• **RECORD SET**:
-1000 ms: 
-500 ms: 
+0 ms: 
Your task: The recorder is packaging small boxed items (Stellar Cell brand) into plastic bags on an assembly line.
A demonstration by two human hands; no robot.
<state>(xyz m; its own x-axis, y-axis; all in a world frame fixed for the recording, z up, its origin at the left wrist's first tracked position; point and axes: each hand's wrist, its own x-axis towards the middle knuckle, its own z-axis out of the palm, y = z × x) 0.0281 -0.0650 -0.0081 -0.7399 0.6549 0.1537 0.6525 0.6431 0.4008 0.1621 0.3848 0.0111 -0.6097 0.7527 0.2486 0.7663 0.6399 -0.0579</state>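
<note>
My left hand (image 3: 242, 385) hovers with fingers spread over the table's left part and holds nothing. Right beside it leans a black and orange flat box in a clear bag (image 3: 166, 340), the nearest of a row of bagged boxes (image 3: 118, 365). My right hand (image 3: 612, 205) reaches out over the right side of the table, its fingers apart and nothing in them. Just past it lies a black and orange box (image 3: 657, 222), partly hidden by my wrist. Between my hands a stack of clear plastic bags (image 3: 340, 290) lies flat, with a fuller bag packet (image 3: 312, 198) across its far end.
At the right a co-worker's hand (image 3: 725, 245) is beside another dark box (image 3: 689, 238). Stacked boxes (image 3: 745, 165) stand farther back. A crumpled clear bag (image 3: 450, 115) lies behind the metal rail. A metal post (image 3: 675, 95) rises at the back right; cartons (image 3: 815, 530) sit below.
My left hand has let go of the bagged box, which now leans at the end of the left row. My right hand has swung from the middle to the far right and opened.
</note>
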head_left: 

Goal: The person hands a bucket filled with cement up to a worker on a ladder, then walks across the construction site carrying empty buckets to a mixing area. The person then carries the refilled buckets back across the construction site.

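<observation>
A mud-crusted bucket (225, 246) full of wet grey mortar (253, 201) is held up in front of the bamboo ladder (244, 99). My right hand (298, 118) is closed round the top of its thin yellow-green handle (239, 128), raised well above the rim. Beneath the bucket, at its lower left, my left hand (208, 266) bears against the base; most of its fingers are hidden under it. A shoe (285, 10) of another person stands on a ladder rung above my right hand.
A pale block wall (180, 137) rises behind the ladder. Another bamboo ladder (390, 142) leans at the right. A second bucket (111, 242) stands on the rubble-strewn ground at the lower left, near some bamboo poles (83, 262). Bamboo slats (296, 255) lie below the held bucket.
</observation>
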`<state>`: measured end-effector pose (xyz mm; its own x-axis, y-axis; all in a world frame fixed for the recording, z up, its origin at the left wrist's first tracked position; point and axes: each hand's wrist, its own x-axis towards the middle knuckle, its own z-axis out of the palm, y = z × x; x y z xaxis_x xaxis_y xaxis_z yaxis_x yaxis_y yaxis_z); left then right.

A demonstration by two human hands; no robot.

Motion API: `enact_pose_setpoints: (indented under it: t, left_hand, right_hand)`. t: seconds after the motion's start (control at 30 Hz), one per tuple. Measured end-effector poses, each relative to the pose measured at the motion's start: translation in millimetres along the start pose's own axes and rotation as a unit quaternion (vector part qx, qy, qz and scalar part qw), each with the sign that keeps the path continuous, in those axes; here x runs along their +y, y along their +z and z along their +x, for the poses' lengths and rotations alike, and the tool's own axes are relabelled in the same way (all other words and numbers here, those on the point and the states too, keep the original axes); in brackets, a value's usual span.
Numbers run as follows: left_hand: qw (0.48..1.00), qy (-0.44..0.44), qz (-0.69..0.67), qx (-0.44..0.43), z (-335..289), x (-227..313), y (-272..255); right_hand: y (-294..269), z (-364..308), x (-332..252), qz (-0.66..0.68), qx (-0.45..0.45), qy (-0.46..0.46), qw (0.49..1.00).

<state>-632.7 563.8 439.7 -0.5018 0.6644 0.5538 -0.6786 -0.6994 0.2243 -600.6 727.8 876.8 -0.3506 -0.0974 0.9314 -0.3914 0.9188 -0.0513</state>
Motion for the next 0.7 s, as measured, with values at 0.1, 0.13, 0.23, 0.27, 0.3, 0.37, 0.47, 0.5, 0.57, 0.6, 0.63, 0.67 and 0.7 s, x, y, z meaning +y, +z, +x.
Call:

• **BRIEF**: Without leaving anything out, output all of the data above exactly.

• **ANSWER SPACE**:
-1000 ms: 
-500 ms: 
+0 ms: 
Your task: The recorder is packaging small boxed items (Stellar Cell brand) into plastic bags on an assembly line.
A demonstration by two human hands; no robot.
<state>(xyz m; its own x-axis, y-axis; all in a world frame fixed for the recording, z up, its origin at the left wrist's first tracked position; point and axes: each hand's wrist, its own x-axis towards the middle knuckle, its own z-axis out of the palm, y = z × x) 0.0281 -0.0650 -0.0081 -0.7399 0.6549 0.1537 0.6525 0.6431 0.4008 0.1621 0.3848 0.0111 -0.6097 0.7527 0.2486 0.7663 0.6399 -0.0579</state>
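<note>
My left hand (image 3: 242, 385) hovers with fingers spread over the table's left part and holds nothing. Right beside it leans a black and orange flat box in a clear bag (image 3: 166, 340), the nearest of a row of bagged boxes (image 3: 118, 365). My right hand (image 3: 612, 205) reaches out over the right side of the table, its fingers apart and nothing in them. Just past it lies a black and orange box (image 3: 657, 222), partly hidden by my wrist. Between my hands a stack of clear plastic bags (image 3: 340, 290) lies flat, with a fuller bag packet (image 3: 312, 198) across its far end.
At the right a co-worker's hand (image 3: 725, 245) is beside another dark box (image 3: 689, 238). Stacked boxes (image 3: 745, 165) stand farther back. A crumpled clear bag (image 3: 450, 115) lies behind the metal rail. A metal post (image 3: 675, 95) rises at the back right; cartons (image 3: 815, 530) sit below.
My left hand has let go of the bagged box, which now leans at the end of the left row. My right hand has swung from the middle to the far right and opened.
</note>
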head_left: 

Goal: The person hands a bucket filled with cement up to a worker on a ladder, then walks across the construction site carrying empty buckets to a mixing area. The person then carries the refilled buckets back across the construction site.

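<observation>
A mud-crusted bucket (225, 246) full of wet grey mortar (253, 201) is held up in front of the bamboo ladder (244, 99). My right hand (298, 118) is closed round the top of its thin yellow-green handle (239, 128), raised well above the rim. Beneath the bucket, at its lower left, my left hand (208, 266) bears against the base; most of its fingers are hidden under it. A shoe (285, 10) of another person stands on a ladder rung above my right hand.
A pale block wall (180, 137) rises behind the ladder. Another bamboo ladder (390, 142) leans at the right. A second bucket (111, 242) stands on the rubble-strewn ground at the lower left, near some bamboo poles (83, 262). Bamboo slats (296, 255) lie below the held bucket.
</observation>
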`<state>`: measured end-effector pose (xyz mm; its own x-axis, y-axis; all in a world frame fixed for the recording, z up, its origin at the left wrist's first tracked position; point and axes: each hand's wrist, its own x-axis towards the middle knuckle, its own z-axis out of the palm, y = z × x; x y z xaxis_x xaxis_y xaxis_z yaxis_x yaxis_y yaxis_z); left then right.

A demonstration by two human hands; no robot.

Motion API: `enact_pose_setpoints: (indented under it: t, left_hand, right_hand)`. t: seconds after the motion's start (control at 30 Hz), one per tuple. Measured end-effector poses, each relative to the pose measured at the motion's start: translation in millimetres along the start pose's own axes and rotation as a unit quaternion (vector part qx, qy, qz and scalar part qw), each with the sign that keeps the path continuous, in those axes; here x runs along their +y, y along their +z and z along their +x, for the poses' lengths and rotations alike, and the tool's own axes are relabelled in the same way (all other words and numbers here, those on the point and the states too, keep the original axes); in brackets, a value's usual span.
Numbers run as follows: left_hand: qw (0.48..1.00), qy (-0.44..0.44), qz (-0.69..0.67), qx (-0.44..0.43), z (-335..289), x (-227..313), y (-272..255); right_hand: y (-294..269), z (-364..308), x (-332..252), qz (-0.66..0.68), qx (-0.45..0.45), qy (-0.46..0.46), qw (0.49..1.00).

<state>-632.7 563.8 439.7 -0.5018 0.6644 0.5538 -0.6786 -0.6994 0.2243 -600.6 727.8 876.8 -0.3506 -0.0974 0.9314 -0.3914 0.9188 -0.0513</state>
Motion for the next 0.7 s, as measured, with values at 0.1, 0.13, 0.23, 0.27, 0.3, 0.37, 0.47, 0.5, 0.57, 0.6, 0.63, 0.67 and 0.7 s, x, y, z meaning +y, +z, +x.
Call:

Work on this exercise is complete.